• [WHAT THE TASK ASKS]
The listing is to be duplicated in full, exactly as written.
****************************************
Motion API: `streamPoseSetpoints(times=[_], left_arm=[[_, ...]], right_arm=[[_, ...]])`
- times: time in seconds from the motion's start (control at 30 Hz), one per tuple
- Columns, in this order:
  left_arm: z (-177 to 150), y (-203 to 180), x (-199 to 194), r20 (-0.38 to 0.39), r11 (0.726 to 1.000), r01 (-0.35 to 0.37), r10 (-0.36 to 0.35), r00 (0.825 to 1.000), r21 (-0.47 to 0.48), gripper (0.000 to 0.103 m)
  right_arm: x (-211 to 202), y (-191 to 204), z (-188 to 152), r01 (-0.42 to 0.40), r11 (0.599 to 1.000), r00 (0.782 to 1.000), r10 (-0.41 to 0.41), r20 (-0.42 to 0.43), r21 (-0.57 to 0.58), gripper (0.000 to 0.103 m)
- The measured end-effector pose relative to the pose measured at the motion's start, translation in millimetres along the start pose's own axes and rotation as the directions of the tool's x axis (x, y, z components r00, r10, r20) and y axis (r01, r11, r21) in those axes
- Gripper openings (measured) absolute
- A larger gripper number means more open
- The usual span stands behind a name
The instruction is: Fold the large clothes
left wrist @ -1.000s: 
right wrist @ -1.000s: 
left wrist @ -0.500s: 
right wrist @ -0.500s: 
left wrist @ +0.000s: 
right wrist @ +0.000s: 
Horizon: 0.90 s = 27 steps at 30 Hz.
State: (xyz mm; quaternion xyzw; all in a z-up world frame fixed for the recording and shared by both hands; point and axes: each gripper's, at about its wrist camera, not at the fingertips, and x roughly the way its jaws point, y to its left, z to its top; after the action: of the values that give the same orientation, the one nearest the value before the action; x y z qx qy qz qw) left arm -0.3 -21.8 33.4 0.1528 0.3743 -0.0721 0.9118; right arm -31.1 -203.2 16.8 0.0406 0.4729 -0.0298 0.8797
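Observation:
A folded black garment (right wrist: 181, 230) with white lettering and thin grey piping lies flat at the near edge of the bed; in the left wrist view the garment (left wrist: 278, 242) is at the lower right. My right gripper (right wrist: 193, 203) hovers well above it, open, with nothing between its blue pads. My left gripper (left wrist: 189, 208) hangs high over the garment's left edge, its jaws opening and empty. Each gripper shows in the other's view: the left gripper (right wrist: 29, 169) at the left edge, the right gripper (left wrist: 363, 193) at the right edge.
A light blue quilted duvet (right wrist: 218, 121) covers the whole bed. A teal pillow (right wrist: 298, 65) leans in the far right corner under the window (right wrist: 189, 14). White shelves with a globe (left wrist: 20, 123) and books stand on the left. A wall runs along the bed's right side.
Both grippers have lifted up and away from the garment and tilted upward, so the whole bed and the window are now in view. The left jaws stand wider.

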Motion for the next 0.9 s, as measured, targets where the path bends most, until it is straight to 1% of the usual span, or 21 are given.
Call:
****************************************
• [ANSWER TO THE EXERCISE]
Motion API: `streamPoseSetpoints(times=[_], left_arm=[[_, ...]], right_arm=[[_, ...]])`
- times: time in seconds from the motion's start (control at 30 Hz), one per tuple
- Columns, in this order:
  left_arm: z (-177 to 150), y (-203 to 180), x (-199 to 194), r20 (-0.38 to 0.39), r11 (0.726 to 1.000), r01 (-0.35 to 0.37), r10 (-0.36 to 0.35), r00 (0.825 to 1.000), r21 (-0.47 to 0.48), gripper (0.000 to 0.103 m)
  right_arm: x (-211 to 202), y (-191 to 204), z (-188 to 152), r01 (-0.42 to 0.40), r11 (0.599 to 1.000), r00 (0.782 to 1.000), r10 (-0.41 to 0.41), r20 (-0.42 to 0.43), r21 (-0.57 to 0.58), gripper (0.000 to 0.103 m)
- The measured end-effector pose relative to the pose measured at the motion's start, translation in millimetres along the start pose's own axes and rotation as the directions of the tool's x axis (x, y, z components r00, r10, r20) and y axis (r01, r11, r21) in those axes
- Gripper openings (measured) absolute
- A larger gripper number means more open
- The usual span stands behind a name
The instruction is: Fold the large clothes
left wrist @ -1.000s: 
right wrist @ -1.000s: 
left wrist @ -0.500s: 
right wrist @ -0.500s: 
left wrist @ +0.000s: 
right wrist @ +0.000s: 
Horizon: 0.90 s = 27 steps at 30 Hz.
State: (xyz mm; quaternion xyzw; all in a z-up world frame fixed for the recording and shared by both hands; point and axes: each gripper's, at about its wrist camera, not at the fingertips, and x roughly the way its jaws point, y to its left, z to its top; after the action: of the values that give the same orientation, the one nearest the value before the action; x y z qx qy qz qw) left arm -0.3 -21.8 33.4 0.1528 0.3743 -0.0721 0.9118; right arm -31.1 -203.2 16.8 0.0406 0.4729 -0.0298 0.8797
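Observation:
A folded black garment (right wrist: 181, 230) with white lettering and thin grey piping lies flat at the near edge of the bed; in the left wrist view the garment (left wrist: 278, 242) is at the lower right. My right gripper (right wrist: 193, 203) hovers well above it, open, with nothing between its blue pads. My left gripper (left wrist: 189, 208) hangs high over the garment's left edge, its jaws opening and empty. Each gripper shows in the other's view: the left gripper (right wrist: 29, 169) at the left edge, the right gripper (left wrist: 363, 193) at the right edge.
A light blue quilted duvet (right wrist: 218, 121) covers the whole bed. A teal pillow (right wrist: 298, 65) leans in the far right corner under the window (right wrist: 189, 14). White shelves with a globe (left wrist: 20, 123) and books stand on the left. A wall runs along the bed's right side.
Both grippers have lifted up and away from the garment and tilted upward, so the whole bed and the window are now in view. The left jaws stand wider.
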
Motion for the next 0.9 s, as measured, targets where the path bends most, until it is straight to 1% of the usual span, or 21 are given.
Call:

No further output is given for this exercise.